Tuesday, December 28, 1999
Teardown may revive plaza
Lowe's interested in run-down site
BY PATRICK CROWLEY
The Cincinnati Enquirer
HIGHLAND HEIGHTS When it opened 20 years ago, Delco Plaza was the place to shop in Campbell County.
City officials have been trying for at least five years to breathe new life into the now nearly deserted center. The newest hope is to rebuild the site by allowing what is there to be torn down.
Lowe's Home Improvement Warehouse, which has stores in Florence and Colerain Township, is interested in building a 150,000-square-foot store at the Delco Center site.
Located on U.S. 27 just a mile from Northern Kentucky University, the plaza was once a bustling hub of commerce. During its first decade, Kroger, Kmart, Radio Shack, Wendy's, Steinberg's, Walgreens, a dry cleaner, video store, pet store, apparel shop, fitness center and consumer lending business all called the 20-acre plaza home.
Progress passed it by
But new roads built in the 1980s and early 1990s Interstate 471 and the AA Highway bypassed the center.

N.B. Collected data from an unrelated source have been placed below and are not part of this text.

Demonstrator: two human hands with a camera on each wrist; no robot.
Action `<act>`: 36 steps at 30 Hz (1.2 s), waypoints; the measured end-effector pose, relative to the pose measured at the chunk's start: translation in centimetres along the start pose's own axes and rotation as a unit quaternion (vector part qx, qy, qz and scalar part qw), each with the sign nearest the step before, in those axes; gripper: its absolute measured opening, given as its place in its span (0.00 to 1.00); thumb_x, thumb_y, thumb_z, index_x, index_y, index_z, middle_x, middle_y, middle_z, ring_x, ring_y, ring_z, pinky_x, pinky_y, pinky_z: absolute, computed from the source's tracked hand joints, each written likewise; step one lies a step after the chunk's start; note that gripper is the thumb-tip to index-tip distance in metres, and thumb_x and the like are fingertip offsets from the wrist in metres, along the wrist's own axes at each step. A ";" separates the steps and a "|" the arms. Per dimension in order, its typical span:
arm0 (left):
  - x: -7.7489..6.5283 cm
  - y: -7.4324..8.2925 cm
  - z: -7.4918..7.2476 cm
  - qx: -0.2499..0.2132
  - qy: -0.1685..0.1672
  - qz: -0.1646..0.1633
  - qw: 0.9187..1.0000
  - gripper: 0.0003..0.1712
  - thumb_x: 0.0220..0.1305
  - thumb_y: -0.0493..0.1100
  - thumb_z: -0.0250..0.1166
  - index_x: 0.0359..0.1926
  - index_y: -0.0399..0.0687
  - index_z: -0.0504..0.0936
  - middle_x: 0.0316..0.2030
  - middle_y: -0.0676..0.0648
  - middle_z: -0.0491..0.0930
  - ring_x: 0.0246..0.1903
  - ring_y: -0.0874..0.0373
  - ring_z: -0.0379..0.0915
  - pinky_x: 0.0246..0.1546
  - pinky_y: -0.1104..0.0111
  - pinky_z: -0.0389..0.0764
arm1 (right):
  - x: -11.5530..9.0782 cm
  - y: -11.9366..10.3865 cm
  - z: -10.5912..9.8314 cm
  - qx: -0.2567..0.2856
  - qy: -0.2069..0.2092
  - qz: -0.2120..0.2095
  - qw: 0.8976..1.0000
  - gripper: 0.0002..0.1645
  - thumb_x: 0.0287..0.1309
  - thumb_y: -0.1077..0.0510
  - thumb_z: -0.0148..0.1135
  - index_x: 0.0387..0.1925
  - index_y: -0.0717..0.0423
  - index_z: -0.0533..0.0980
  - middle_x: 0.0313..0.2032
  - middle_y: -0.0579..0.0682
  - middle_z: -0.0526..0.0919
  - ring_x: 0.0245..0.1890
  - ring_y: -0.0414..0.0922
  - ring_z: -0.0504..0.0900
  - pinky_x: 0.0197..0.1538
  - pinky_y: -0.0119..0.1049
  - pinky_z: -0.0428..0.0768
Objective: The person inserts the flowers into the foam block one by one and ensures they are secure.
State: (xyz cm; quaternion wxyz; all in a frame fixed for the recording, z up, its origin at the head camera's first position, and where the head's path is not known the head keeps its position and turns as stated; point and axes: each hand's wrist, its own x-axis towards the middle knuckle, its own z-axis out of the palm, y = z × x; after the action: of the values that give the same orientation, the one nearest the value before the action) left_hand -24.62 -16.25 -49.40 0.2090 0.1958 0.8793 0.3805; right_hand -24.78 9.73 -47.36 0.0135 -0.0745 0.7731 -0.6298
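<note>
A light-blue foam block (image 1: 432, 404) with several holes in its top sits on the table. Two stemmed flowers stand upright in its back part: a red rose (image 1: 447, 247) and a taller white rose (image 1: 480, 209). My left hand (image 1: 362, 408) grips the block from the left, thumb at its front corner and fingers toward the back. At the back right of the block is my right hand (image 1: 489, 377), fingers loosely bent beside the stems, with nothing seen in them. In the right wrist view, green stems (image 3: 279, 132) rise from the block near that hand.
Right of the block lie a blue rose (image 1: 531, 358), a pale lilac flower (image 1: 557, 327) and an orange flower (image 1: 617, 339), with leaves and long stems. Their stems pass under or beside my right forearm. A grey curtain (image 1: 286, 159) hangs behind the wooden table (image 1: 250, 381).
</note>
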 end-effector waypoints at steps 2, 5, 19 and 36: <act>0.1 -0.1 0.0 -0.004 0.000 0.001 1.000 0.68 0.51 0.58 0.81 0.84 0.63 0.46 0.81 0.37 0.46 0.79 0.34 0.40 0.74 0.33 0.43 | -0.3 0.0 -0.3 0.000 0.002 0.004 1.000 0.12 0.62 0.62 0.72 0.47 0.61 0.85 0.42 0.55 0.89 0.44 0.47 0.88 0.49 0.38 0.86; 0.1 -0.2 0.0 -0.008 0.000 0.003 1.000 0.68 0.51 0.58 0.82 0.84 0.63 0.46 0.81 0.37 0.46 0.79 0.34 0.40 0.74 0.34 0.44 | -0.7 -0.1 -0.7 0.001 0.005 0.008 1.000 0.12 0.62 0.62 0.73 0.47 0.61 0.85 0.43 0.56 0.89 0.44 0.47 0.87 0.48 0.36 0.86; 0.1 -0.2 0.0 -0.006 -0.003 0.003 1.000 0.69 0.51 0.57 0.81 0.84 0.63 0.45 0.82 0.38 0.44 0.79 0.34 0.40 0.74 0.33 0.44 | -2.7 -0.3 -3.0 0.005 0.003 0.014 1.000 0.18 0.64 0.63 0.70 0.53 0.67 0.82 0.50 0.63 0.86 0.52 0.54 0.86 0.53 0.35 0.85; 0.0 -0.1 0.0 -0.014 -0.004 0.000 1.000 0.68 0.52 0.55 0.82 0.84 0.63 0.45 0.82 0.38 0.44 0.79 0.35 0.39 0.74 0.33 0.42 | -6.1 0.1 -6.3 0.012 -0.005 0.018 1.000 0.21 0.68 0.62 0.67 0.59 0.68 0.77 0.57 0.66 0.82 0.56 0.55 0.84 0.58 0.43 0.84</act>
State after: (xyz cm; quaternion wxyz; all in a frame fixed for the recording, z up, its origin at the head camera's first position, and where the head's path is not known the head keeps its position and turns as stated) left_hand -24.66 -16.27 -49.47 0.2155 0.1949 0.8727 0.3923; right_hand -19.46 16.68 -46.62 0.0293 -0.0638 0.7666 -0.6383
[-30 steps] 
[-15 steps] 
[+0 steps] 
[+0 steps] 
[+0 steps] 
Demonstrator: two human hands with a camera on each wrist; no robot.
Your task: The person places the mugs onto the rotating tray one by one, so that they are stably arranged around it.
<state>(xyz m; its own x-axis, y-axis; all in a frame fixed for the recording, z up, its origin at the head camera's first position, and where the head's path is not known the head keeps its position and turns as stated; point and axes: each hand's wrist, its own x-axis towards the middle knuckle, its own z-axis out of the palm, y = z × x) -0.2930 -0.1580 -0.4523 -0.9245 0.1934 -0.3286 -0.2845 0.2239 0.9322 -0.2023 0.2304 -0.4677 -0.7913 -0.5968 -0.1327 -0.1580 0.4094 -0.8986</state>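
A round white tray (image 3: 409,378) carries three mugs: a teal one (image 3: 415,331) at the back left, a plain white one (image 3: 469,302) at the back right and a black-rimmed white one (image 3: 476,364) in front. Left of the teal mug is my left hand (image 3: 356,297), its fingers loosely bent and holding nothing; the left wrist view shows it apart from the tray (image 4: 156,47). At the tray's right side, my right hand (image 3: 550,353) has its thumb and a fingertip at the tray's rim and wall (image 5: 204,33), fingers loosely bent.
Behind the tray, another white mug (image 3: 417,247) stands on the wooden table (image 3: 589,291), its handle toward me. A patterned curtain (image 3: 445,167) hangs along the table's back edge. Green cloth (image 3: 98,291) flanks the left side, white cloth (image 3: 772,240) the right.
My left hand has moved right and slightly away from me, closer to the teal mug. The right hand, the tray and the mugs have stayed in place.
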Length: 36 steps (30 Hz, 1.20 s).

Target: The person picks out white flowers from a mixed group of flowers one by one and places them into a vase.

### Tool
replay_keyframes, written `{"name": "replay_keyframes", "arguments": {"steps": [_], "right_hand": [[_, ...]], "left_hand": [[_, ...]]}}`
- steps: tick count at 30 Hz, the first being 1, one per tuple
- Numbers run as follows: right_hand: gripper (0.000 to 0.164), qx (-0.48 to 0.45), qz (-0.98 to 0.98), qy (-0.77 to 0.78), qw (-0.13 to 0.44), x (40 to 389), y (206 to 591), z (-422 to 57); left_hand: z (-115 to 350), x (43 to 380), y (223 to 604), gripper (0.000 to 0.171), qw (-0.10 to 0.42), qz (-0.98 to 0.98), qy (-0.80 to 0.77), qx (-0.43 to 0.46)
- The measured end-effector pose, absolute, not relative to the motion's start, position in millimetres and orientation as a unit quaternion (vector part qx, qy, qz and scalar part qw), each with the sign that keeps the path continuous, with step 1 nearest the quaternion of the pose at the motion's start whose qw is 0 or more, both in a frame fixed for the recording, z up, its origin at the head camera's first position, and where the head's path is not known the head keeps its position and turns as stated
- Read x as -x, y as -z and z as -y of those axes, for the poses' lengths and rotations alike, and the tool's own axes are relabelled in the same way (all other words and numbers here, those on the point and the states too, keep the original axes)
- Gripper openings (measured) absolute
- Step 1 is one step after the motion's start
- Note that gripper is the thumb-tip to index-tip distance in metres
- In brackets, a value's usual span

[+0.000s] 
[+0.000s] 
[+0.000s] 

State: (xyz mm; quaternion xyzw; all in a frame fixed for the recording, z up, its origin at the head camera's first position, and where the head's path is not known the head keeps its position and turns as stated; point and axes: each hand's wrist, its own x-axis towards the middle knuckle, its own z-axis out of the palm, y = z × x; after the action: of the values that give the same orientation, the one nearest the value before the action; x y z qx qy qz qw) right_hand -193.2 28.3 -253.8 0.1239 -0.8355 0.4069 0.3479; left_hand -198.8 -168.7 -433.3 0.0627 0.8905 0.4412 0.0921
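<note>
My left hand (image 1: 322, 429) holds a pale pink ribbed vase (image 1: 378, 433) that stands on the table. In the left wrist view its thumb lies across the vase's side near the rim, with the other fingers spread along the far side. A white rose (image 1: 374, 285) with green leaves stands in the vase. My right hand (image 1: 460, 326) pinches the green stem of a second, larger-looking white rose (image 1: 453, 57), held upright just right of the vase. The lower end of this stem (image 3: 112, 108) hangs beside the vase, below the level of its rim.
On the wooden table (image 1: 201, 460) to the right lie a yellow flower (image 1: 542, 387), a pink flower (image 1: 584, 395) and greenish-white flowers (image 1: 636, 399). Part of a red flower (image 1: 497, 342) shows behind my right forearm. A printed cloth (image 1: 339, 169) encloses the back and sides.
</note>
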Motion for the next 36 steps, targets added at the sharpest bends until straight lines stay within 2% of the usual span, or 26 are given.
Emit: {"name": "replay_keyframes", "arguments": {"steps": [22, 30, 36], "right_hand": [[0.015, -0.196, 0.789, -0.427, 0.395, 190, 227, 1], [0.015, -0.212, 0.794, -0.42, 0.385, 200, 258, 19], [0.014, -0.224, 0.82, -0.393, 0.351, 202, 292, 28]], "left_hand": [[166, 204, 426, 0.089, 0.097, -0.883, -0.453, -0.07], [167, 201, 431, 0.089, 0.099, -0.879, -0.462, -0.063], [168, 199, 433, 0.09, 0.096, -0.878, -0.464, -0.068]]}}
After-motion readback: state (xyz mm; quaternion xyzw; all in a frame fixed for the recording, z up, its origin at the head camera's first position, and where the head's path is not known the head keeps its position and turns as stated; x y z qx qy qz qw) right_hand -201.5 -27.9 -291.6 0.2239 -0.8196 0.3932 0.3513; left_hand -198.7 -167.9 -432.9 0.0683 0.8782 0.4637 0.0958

Traffic, growth, development and many of Delco's tenants including Kroger, KMart, Walgreens and Radio Shack headed south to Alexandria and Cold Spring.
All that's left is a martial arts school, a cabinet maker and a Pizza Hut restaurant in the center's parking lot. The parking lot is marked by cracks and potholes. Yellow, handmade closed signs hang in the windows of what was Kroger. And light-brown plywood covers a large window crack in the former Kmart.
Even a McDonald's across the street has closed.
I remember when that spot was a big shopping center, said Gary DeVoto, a Highland Heights resident who grew up in Fort Thomas. Now, there's hardly anything there.
Deal in talking stage
Lowe's, the Wilkesboro, N.C.-based chain, hasn't bought the property or announced that it will build a store in Highland Heights. But Lowe's spokeswoman Suzanne McCoy said Monday the company is interested in the market and has talked to the city about Delco Plaza.
And last week, Highland Heights City Council approved some minor zoning changes that will allow Lowe's to build a store on the shopping center property.
Welcome by city
We're tickled to death, Councilman Gene White said Monday. The only disadvantage is what it might do to some of the other stores in the area. Hopefully, (Lowe's) won't hurt them too bad. But (council) has to do what's right for the city ... and we needed somebody to go in that spot, Mr. White said.
Lowe's plans to tear down the existing buildings, with the exception of the Pizza Hut and the former Wendy's, and begin construction of the new store in six or seven months, Mr. White said.
The city has tried to attract a developer or new owner to the Delco Plaza. Four years ago, it drafted a redevelopment plan calling for a theater, restaurants and specialty retailers.
Even though the plaza is just two blocks from where I-471 intersects with U.S. 27, retailers and others have located to new shopping centers in Cold Spring and Alexandria.
Location, location?
Lou Sauser owns the Highland Garden Center just down U.S. 27 from the Delco Plaza. While glad that some development is coming, he questions whether Lowe's can succeed in a spot other retailers have shunned.
We've done fine because we've been here for a long time and have a good customer base, Mr. Sauser said Monday. That spot might be kind of out of the way for something like a Lowe's.
If McDonald's and Wendy's can't make it, I don't know how they are going to, he said.
Mr. DeVoto said he would have preferred something more family-oriented at the site, such as a park, an indoor recreation center with a gym or a movie theater.
I don't think we need something that is going to bring a lot of traffic to this area, said Mr. DeVoto.
A nice big sports complex would have been nice, but I'm worried a big place like (Lowe's) will just make things more congested around here.